### TO DO
Reproduce, exactly, the lines of the material below from the line containing "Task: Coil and" through the line containing "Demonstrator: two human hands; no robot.", with both end lines included and nothing else.
--- START ---
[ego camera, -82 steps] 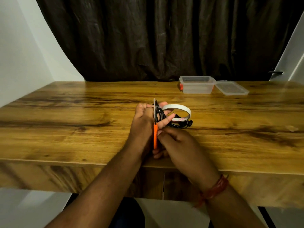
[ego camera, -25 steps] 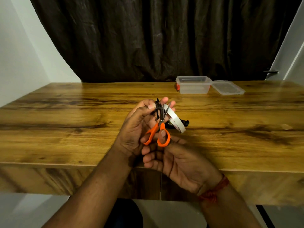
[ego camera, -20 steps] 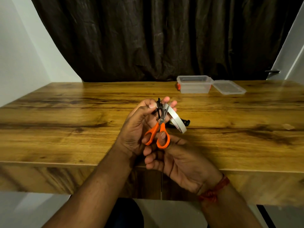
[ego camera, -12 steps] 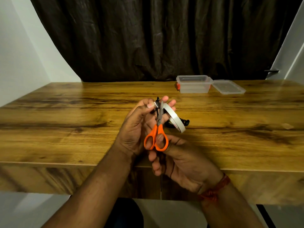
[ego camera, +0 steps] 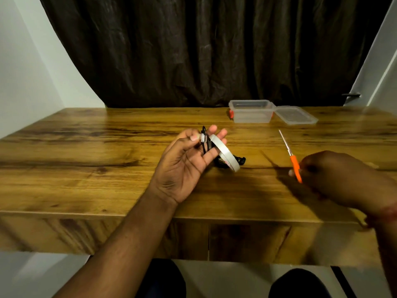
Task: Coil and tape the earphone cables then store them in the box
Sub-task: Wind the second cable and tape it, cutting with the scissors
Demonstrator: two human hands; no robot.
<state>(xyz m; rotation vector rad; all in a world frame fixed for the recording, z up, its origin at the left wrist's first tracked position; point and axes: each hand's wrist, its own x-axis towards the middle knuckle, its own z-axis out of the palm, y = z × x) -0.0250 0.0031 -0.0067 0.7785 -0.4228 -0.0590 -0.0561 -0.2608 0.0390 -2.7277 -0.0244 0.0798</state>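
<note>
Left hand [ego camera: 182, 166] pinches taped cable [ego camera: 204, 139], tape roll [ego camera: 225, 154] hanging on fingers. Right hand [ego camera: 335, 179], far right, closed on scissors [ego camera: 293, 161]. Press tape end flat. Box [ego camera: 251, 111] open, far right.

— What is seen of the earphone cable [ego camera: 204, 145]?
— A thin black bundle is held upright above the table; a band of pale tape [ego camera: 203, 137] is wrapped around it near the top; a further black part [ego camera: 240, 160] is seen lower, behind the tape roll [ego camera: 225, 154].

— And the roll?
— A white ring is seen tilted, just beside the bundle.

— And the box [ego camera: 251, 111]?
— A clear plastic tub is set open at the far edge; its lid [ego camera: 296, 115] is laid flat, touching its right side.
</note>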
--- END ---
### TASK ANSWER
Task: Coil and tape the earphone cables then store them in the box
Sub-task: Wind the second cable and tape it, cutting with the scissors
Demonstrator: two human hands; no robot.

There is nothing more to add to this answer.